WHAT YOU NEED TO DO >> Only lines holding the word "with" are needed; copy each of them from the material.

INFORMATION SUPPLIED >>
>>>

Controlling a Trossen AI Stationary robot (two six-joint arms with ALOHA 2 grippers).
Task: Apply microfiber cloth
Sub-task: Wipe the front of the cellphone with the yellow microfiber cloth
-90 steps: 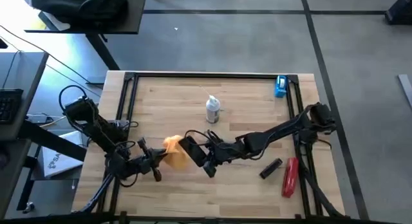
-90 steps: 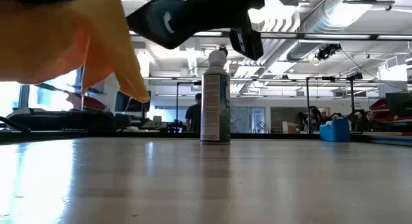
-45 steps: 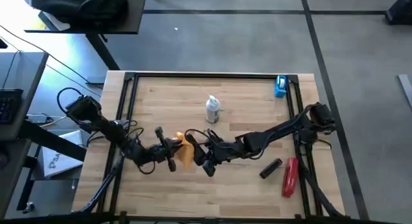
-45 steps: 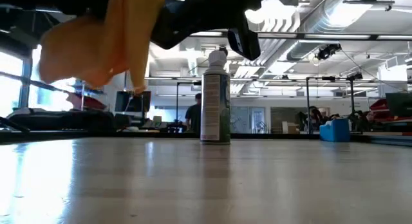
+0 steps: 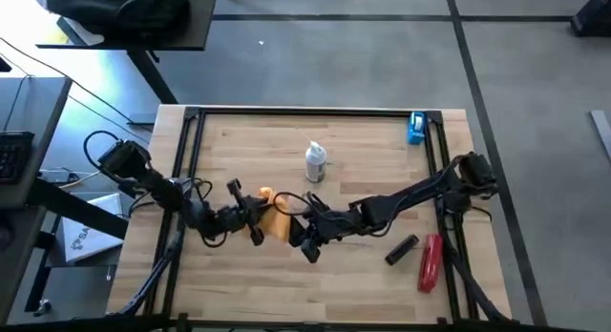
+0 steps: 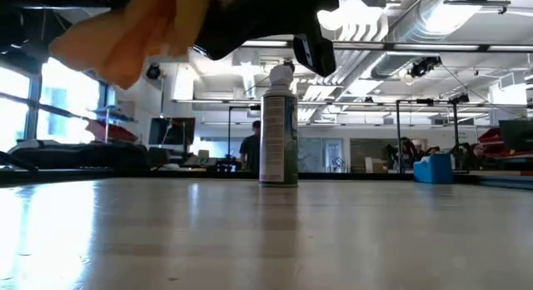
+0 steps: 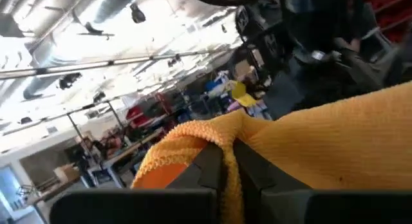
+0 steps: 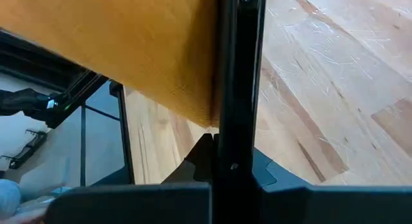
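While left jaws pinch microfiber cloth (image 7: 309, 147), right grip phone (image 8: 238, 89)

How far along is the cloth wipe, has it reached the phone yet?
Done: the soft orange-yellow microfiber cloth is off the wooden table, pinched in the left gripper, and the right gripper holds the thin black phone up on edge. In hand: the cloth lies against the phone's face. Left: the wiping itself; no stroke can be judged yet.

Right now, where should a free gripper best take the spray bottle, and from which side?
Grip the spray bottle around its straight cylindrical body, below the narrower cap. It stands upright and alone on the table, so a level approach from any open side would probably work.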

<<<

ANSWER FOR THIS EXERCISE >>
Controlling a Trossen AI Stationary robot (two six-joint arms with ALOHA 2 grippers).
Sub-task: Wipe the front of the cellphone with the yellow microfiber cloth

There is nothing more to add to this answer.